Le Monde.fr avec AFP | 26.02.2013 à 12h34

 

 

Puits de gaz de schiste à Washington, en Pennsylvanie, en juillet 2011.

Le gouvernement allemand a prévu d'autoriser l'extraction de gaz de schiste par fracturation hydraulique ("fracking") mais sous conditions, selon un document des ministères de l'économie et de l'environnement que s'est procurée l'AFP mardi.

Lire : gaz de schiste : un engouement mondial, mais beaucoup de doutes

Le texte prévoit d'interdire le fracking dans les zones d'eaux protégées et de sources minérales, une concession à l'opinion publique allemande qui se méfie de cette technique controversée en raison des risques qu'elle fait peser sur l'environnement, notamment sur les nappes phréatiques.
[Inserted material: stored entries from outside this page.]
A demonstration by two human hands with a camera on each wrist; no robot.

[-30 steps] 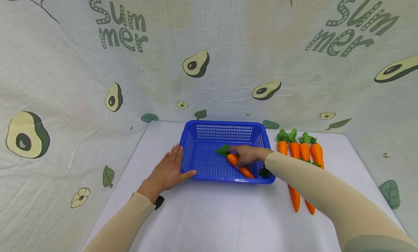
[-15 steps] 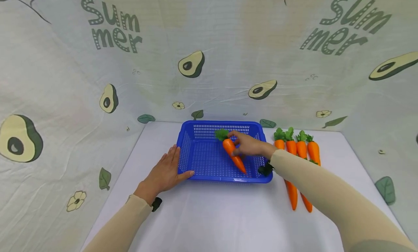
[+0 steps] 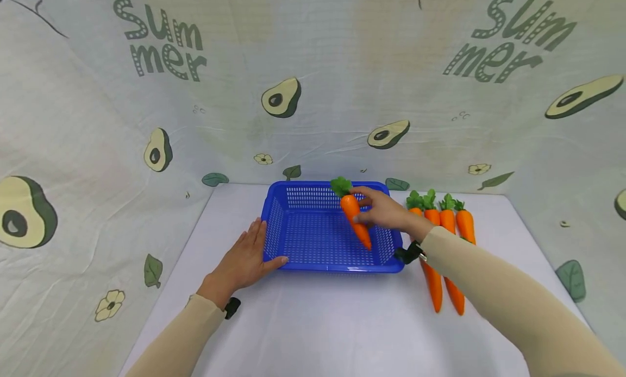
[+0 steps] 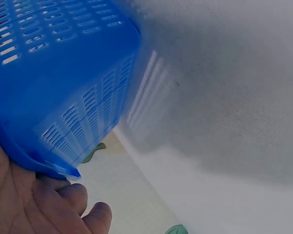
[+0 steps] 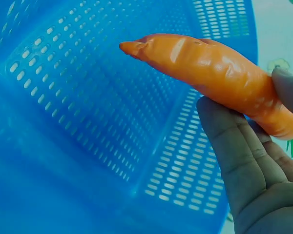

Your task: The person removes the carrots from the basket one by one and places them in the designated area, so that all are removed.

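Observation:
My right hand pinches an orange toy carrot with green leaves, holding it over the right part of a blue plastic basket. In the right wrist view the carrot lies between thumb and fingers, its tip pointing left above the basket's slotted floor. My left hand rests flat against the basket's left rim, fingers straight and thumb along the front corner. The left wrist view shows that palm at the rim and the basket's outer wall.
Several more carrots lie in rows on the white table right of the basket, partly hidden under the right forearm. A cloth printed with avocados hangs behind and at the sides. Dark straps with small devices sit on the wrists.
The right hand has lifted the carrot from the basket floor, up and slightly back, and the carrot now stands steeper. The left hand stays at the basket's rim.

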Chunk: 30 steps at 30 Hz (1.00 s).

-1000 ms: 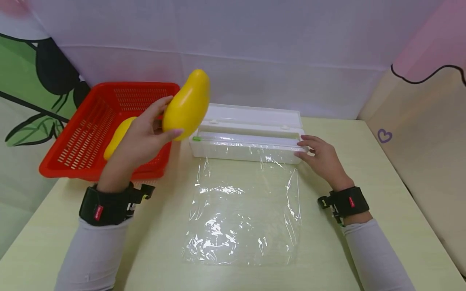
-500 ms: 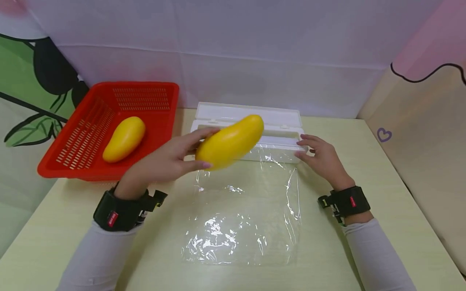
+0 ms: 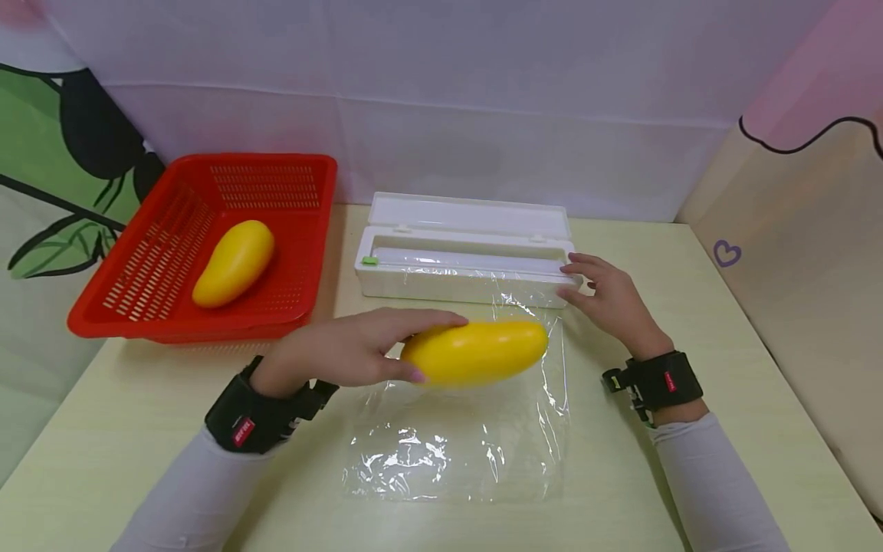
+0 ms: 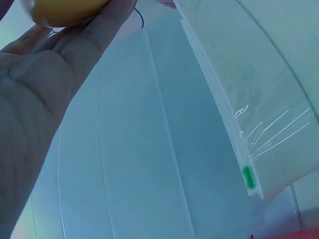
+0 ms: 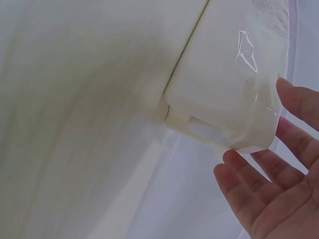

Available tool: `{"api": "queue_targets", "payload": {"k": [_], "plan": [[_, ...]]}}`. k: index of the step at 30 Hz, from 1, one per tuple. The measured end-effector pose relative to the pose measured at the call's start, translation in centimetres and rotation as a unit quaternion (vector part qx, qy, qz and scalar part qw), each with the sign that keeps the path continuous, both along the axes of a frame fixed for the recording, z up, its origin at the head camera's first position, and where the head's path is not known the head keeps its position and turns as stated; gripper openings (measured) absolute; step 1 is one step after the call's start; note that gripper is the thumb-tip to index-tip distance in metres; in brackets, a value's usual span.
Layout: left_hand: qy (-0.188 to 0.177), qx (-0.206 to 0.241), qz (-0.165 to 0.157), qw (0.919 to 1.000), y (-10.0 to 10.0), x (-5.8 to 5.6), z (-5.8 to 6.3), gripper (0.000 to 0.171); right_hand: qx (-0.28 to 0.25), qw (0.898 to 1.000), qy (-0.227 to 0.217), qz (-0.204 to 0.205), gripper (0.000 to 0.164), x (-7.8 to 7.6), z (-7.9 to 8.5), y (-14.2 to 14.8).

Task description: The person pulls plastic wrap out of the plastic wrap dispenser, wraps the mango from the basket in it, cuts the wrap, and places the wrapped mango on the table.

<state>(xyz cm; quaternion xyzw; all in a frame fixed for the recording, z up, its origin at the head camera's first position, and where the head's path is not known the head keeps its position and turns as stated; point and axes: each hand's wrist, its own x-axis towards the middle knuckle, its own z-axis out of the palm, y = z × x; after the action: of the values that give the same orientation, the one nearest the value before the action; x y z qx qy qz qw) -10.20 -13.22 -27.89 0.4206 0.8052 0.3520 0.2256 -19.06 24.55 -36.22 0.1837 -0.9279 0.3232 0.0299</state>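
Note:
My left hand (image 3: pixel 372 345) holds a yellow mango (image 3: pixel 476 353) by its left end, fingers over the top and thumb along the near side. The mango lies sideways, low over a sheet of cling film (image 3: pixel 448 452) spread on the table. In the left wrist view, the mango's underside (image 4: pixel 62 12) shows at the top. My right hand (image 3: pixel 607 303) grips the right end of the white cling film dispenser (image 3: pixel 462 285), with thumb and fingertips at its corner (image 5: pixel 249 134). Its lid (image 3: pixel 469 215) stands open, and a green slider (image 3: pixel 369 261) sits at the left end.
A red plastic basket (image 3: pixel 320 253) stands at the back left with another yellow mango (image 3: pixel 234 264) inside. Behind the dispenser hangs a pale cloth backdrop (image 3: pixel 448 100). The light wood table (image 3: pixel 731 368) reaches past the film on both sides.
My left hand has carried the mango from beside the basket to the right and down, over the film, turning it from upright to sideways. The right hand has stayed at the dispenser.

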Motion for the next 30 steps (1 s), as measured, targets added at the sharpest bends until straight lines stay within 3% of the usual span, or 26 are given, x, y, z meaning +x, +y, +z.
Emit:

Des études d'impact sur l'environnement devront en outre être effectuées avant chaque projet d'extraction.
 

ABANDON DU NUCLÉAIRE D'ICI 2022

"Les réserves nationales d'hydrocarbures vont nettement contribuer à la sécurité d'approvisionnement et à la stabilité des prix (énergétiques) en Allemagne", alors que le pays fait face à l'énorme défi de l'abandon du nucléaire d'ici 2022, affirment les deux ministères.

Jusqu'à 2 300 milliards de mètres cube de gaz naturel pourraient être extraits du sous-sol allemand, selon des estimations des ressources qualifiées de "très importantes" par les ministères, alors que l'Allemagne consomme 86 milliards de mètres cube de gaz naturel par an.

En France, la fracturation hydraulique est interdite depuis 2011 mais des techniques d'extraction alternatives sont à l'étude. Les Etats-Unis en revanche y ont massivement recours, ce qui a fait chuter les cours du gaz naturel dans le pays.